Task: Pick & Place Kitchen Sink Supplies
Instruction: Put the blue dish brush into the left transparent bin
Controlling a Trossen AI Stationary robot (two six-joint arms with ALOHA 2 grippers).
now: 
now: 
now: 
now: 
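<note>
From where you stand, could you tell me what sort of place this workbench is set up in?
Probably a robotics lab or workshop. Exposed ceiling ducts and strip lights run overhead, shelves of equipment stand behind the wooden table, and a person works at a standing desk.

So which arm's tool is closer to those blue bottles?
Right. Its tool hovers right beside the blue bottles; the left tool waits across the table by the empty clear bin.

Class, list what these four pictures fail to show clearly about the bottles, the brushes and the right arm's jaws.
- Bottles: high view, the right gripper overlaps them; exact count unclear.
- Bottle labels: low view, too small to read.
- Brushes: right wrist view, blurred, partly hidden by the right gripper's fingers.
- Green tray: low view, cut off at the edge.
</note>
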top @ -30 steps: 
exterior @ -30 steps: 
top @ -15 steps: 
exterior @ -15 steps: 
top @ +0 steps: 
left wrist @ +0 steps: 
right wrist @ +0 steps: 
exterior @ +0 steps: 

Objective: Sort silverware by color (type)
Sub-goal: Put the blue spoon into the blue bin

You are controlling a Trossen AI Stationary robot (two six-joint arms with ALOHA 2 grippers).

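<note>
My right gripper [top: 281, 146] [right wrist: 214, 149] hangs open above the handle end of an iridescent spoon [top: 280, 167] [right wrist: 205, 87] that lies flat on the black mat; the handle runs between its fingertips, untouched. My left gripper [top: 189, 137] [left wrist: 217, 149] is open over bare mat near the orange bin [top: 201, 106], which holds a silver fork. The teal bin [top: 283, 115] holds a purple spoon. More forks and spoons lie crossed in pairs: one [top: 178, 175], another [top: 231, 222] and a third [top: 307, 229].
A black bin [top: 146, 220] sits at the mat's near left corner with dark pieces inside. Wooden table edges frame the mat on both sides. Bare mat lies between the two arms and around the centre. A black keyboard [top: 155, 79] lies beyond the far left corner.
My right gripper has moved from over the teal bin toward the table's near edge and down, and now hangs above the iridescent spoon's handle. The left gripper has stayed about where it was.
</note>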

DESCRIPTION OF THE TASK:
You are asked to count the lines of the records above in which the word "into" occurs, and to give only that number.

RESULT FOR THIS EXERCISE:
2